Filter the data below for the string "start" and copy each matching line.

→ **Records from a data collection**:
▬▬▬▬▬▬▬▬▬▬

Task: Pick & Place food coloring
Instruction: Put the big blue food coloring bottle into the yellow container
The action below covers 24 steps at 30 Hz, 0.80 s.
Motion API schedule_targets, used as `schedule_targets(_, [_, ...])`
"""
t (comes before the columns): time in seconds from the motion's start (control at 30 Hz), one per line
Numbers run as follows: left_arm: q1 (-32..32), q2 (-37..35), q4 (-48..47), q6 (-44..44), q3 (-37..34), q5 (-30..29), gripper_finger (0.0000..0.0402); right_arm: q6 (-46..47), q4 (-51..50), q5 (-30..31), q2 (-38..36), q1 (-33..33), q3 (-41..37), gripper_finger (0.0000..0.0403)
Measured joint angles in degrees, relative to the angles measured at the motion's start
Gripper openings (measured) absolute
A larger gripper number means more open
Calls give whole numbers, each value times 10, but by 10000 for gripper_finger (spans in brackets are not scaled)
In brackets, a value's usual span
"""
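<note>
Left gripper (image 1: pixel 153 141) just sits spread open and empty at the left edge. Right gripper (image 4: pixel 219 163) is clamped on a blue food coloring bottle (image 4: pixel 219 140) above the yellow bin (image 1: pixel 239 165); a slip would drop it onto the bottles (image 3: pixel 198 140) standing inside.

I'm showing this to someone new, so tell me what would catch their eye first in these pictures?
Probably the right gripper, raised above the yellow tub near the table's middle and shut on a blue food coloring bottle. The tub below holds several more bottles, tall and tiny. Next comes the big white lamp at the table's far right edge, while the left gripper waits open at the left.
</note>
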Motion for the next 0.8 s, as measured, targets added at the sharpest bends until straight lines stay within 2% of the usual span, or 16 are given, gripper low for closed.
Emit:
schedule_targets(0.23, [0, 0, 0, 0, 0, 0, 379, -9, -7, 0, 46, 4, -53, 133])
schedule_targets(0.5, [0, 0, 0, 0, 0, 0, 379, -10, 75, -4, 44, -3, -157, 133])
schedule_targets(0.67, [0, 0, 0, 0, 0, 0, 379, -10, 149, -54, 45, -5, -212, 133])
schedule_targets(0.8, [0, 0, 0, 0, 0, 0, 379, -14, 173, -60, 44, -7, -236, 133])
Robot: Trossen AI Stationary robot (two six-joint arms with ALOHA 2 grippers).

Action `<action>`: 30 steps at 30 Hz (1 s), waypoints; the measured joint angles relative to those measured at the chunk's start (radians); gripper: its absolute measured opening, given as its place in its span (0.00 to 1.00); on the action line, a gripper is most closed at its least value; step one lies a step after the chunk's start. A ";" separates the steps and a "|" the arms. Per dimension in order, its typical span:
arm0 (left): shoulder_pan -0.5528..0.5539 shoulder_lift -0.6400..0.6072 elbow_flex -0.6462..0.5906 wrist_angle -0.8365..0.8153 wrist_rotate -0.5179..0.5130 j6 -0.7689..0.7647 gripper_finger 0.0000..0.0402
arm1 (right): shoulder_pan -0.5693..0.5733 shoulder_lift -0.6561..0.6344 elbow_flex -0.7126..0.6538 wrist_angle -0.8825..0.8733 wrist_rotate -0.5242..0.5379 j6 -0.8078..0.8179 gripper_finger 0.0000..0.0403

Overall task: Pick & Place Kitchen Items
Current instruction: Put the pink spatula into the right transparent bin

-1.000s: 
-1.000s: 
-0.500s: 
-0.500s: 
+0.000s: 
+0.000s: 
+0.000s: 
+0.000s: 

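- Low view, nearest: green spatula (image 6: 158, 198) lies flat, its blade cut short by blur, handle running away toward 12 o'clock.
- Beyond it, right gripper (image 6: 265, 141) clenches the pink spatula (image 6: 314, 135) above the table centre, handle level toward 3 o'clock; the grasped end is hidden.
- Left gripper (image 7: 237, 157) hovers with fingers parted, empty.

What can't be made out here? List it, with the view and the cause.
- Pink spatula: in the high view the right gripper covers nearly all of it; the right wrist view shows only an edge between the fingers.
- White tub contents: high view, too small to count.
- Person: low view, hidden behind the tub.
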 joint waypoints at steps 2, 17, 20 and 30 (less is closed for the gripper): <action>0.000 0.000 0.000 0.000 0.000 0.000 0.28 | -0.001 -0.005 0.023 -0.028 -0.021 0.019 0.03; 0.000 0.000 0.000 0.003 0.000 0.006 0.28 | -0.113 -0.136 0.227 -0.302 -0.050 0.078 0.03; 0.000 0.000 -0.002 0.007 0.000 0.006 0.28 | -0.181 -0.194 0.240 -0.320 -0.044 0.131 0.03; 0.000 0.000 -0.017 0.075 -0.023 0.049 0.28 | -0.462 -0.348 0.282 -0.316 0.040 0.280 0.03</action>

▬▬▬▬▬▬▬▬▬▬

→ **ANSWER SPACE**:
t (comes before the columns): time in seconds from the motion's start (control at 30 Hz), one per line
Measured joint angles in degrees, relative to the angles measured at the motion's start
Action `<action>`: 30 steps at 30 Hz (1 s), waypoints; the measured joint angles relative to those measured at the chunk's start (radians); gripper: its absolute measured opening, given as its place in its span (0.00 to 1.00); on the action line, a gripper is most closed at its least value; step one lies a step after the chunk's start. A ";" separates the steps and a "|" the arms. Per dimension in order, its typical span:

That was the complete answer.